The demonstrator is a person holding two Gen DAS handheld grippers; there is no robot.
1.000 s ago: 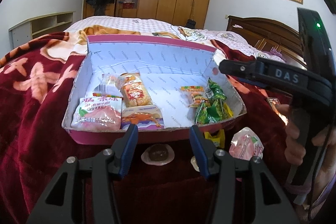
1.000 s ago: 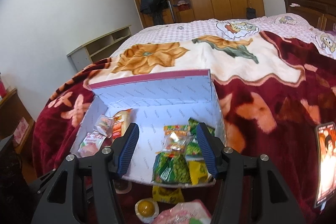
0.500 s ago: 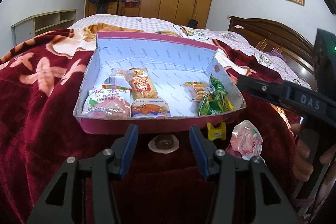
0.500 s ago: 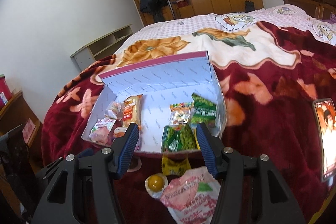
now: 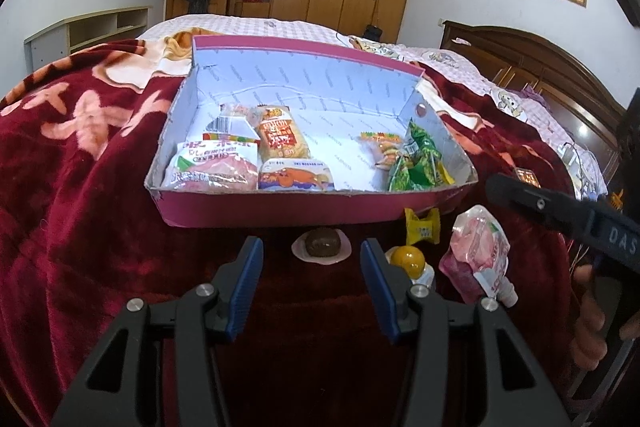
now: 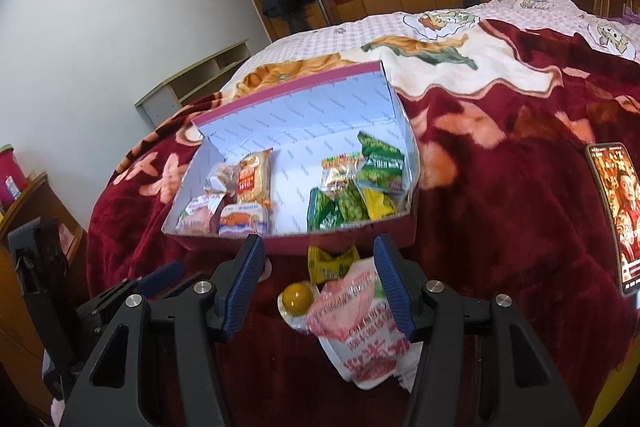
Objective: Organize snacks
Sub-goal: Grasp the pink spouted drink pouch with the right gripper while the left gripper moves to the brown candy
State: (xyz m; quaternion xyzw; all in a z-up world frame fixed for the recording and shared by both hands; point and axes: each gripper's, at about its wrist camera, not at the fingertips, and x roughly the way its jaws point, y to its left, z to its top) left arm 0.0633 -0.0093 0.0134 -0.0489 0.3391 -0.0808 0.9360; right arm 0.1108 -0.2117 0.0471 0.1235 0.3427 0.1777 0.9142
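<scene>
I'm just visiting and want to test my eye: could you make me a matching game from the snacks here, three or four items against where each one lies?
Things:
1. green packets
2. pink pouch
3. brown jelly cup
4. phone

Places:
A. on the blanket, far right of the right wrist view
B. right end of the box
C. blanket, in front of the open left gripper
D. blanket, outside the box's right corner

Pairs: 1-B, 2-D, 3-C, 4-A

Blanket (image 5: 80,187): deep red, peach flower pattern. Box (image 5: 280,215): magenta outside, pale blue-white printed lining. Pouch (image 6: 360,339): pink and white, red lettering. Jelly cup (image 6: 297,298): yellow. Candy wrapper (image 5: 422,229): yellow. Tongs pads (image 5: 246,287): blue.
</scene>
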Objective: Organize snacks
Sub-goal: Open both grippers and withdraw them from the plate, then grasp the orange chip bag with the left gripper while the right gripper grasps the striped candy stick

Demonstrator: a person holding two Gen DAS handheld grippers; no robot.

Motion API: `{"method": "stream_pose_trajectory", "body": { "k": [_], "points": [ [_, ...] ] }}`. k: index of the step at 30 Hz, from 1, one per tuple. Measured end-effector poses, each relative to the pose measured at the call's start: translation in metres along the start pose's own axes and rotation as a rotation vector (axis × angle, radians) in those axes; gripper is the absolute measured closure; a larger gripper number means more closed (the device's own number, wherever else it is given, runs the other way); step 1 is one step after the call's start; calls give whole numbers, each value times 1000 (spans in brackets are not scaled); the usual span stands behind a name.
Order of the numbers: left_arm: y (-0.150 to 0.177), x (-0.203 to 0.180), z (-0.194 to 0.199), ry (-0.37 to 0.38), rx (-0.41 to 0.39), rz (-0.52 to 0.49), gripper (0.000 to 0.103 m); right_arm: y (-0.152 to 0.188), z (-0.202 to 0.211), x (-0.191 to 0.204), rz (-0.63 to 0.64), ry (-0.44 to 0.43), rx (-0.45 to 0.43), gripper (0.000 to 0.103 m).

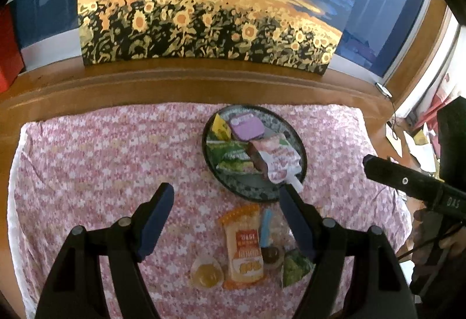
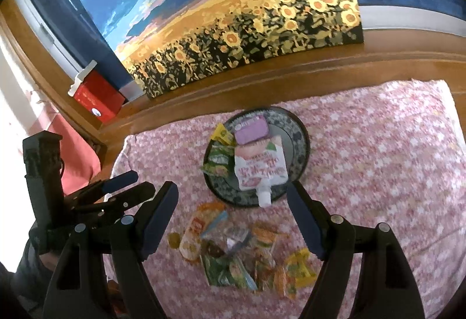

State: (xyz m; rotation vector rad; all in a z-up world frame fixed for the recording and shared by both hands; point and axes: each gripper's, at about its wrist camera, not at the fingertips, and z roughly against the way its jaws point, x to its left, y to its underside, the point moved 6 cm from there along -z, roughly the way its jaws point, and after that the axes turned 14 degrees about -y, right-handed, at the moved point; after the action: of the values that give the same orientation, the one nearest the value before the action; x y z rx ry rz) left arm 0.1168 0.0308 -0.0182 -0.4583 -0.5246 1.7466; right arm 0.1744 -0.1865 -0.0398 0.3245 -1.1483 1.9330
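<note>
left gripper [image 1: 227,199]: jaws wide, empty | right gripper [image 2: 233,198]: jaws wide, empty | plate [image 1: 300,156] at 12 o'clock beyond both, on pink cloth [image 1: 87,158], bearing pouch [image 1: 278,161], purple tin [image 1: 247,126], green packs [image 1: 228,156] | loose snacks [image 2: 241,257] at 6 o'clock of plate, between the fingers, untouched

Pink floral cloth [image 1: 87,158], dark patterned plate [image 1: 301,156], lilac tin [image 1: 247,126], orange packet [image 1: 243,246], blue-padded jaws.
</note>
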Motion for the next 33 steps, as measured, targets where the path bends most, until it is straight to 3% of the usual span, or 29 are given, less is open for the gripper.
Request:
{"method": "stream_pose_trajectory", "body": {
  "k": [20,27,33],
  "points": [
    [58,-2,-27,-32,115,-1,24,76,6,-41,-28,79,54,24],
    [77,-25,-42,-9,177,-46,24,93,5,-63,-71,111,65,24],
    [87,-36,-50,-59,185,-99,24,97,4,-74,-75,136,86,26]
  ]
}}
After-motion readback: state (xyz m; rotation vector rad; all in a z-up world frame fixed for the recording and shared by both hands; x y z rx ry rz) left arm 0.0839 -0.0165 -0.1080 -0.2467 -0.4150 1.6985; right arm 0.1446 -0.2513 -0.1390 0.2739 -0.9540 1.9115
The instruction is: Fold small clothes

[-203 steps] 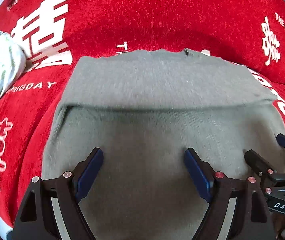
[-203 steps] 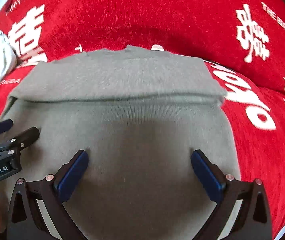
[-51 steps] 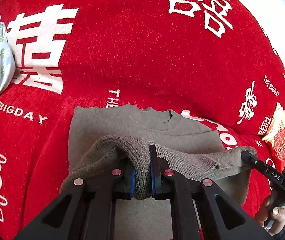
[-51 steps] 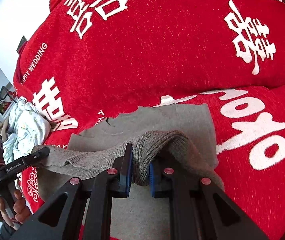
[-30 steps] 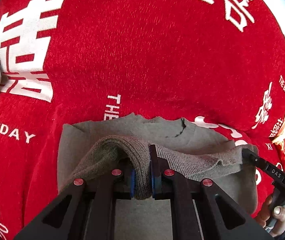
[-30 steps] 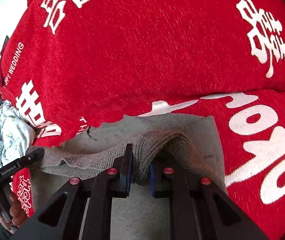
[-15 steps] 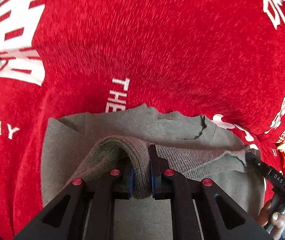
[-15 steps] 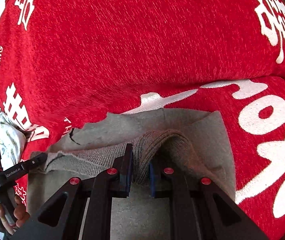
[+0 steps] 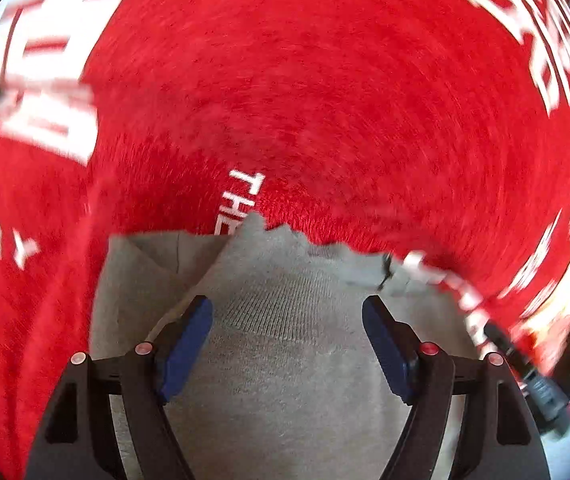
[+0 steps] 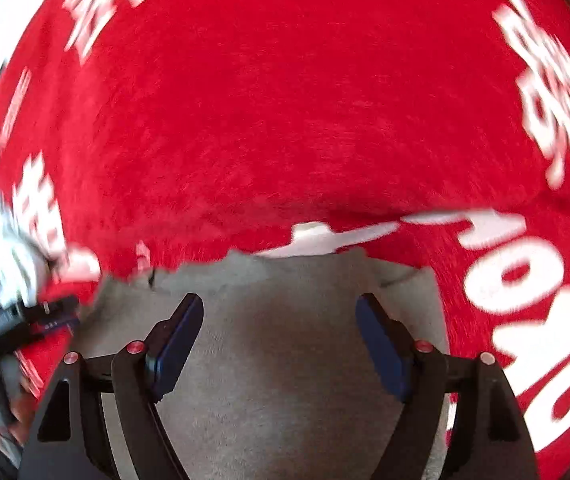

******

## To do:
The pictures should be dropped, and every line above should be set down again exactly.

## Output for this task:
The demonstrator is a person holding two Gen DAS handheld grippers; there is no robot.
1.000 s ago: 
1.000 s ago: 
0.500 s ago: 
0.500 s ago: 
now: 
now: 
Objective: Organize snacks
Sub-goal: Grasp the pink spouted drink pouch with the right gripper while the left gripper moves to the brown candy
State: (xyz m; quaternion xyzw; all in a z-up world frame fixed for the recording and shared by both hands; point and axes: each gripper's, at about its wrist camera, not at the fingertips, and x roughly the way its jaws point, y to its left, z to its top) left arm 0.0633 -0.0093 0.0134 -0.0489 0.3391 -0.0808 0.9360; right arm 0.1108 -0.2117 0.0471 0.1235 0.3427 0.1777 0.9142
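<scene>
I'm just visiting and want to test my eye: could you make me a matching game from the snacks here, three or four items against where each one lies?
Things:
1. green packets
2. pink pouch
3. brown jelly cup
4. phone

Places:
A. on the blanket, far right of the right wrist view
B. right end of the box
C. blanket, in front of the open left gripper
D. blanket, outside the box's right corner

Pairs: 1-B, 2-D, 3-C, 4-A

Blanket (image 5: 80,187): deep red, peach flower pattern. Box (image 5: 280,215): magenta outside, pale blue-white printed lining. Pouch (image 6: 360,339): pink and white, red lettering. Jelly cup (image 6: 297,298): yellow. Candy wrapper (image 5: 422,229): yellow. Tongs pads (image 5: 246,287): blue.
</scene>
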Objective: Organize snacks
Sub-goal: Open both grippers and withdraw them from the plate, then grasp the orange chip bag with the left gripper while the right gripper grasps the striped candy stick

Demonstrator: a person holding two Gen DAS handheld grippers; no robot.

Motion API: `{"method": "stream_pose_trajectory", "body": { "k": [_], "points": [ [_, ...] ] }}`. k: index of the step at 30 Hz, from 1, one per tuple. Measured end-effector poses, each relative to the pose measured at the call's start: translation in metres along the start pose's own axes and rotation as a rotation vector (axis × angle, radians) in those axes; gripper is the absolute measured closure; a larger gripper number means more closed (the device's own number, wherever else it is given, runs the other way); step 1 is one step after the call's start; calls give whole numbers, each value times 1000 (spans in brackets are not scaled); the usual span stands behind a name.
Order of the numbers: left_arm: y (-0.150 to 0.177), x (-0.203 to 0.180), z (-0.194 to 0.199), ry (-0.37 to 0.38), rx (-0.41 to 0.39), rz (-0.52 to 0.49), gripper (0.000 to 0.103 m); right_arm: y (-0.152 to 0.188), z (-0.202 to 0.211), x (-0.191 to 0.204), rz (-0.63 to 0.64), ry (-0.44 to 0.43), rx (-0.45 to 0.43), gripper (0.000 to 0.103 m).


State: (xyz m; rotation vector rad; all in a z-up world frame fixed for the recording and shared by both hands; point and axes: each gripper's, at about its wrist camera, not at the fingertips, and z roughly against the way its jaws point, x to its left, y to its underside, the point moved 6 cm from there along -z, roughly the way its jaws point, and after that the axes turned 14 degrees about -y, right-handed, at the moved point; after the action: of the values that give the same orientation, the one nearest the value before the action; x y z rx ry rz) left arm 0.1168 0.0308 -0.0182 -0.4583 -0.5246 1.7466; right arm 0.1744 -0.1865 -0.0398 0.3245 -1.1483 1.9330
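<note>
left gripper [image 1: 227,199]: jaws wide, empty | right gripper [image 2: 233,198]: jaws wide, empty | plate [image 1: 300,156] at 12 o'clock beyond both, on pink cloth [image 1: 87,158], bearing pouch [image 1: 278,161], purple tin [image 1: 247,126], green packs [image 1: 228,156] | loose snacks [image 2: 241,257] at 6 o'clock of plate, between the fingers, untouched

Pink floral cloth [image 1: 87,158], dark patterned plate [image 1: 301,156], lilac tin [image 1: 247,126], orange packet [image 1: 243,246], blue-padded jaws.
</note>
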Motion for the next 33 steps, as measured, targets where the path bends most, until it is straight to 3% of the usual span, or 29 are given, less is open for the gripper.
Request:
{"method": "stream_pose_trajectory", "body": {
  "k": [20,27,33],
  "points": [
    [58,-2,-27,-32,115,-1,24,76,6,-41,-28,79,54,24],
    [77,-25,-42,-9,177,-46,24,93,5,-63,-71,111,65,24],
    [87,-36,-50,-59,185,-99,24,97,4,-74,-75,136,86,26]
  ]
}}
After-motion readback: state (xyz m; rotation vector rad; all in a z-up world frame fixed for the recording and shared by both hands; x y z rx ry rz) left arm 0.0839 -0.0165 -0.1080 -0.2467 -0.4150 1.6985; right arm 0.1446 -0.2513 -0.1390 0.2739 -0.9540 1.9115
The instruction is: Fold small clothes

[-203 steps] 
[-203 steps] 
[-51 steps] 
[-51 steps] 
[-30 steps] 
[-30 steps] 
[-15 steps] 
[-15 steps] 
[+0 steps] 
[+0 steps] 

Nothing more is needed for this exercise.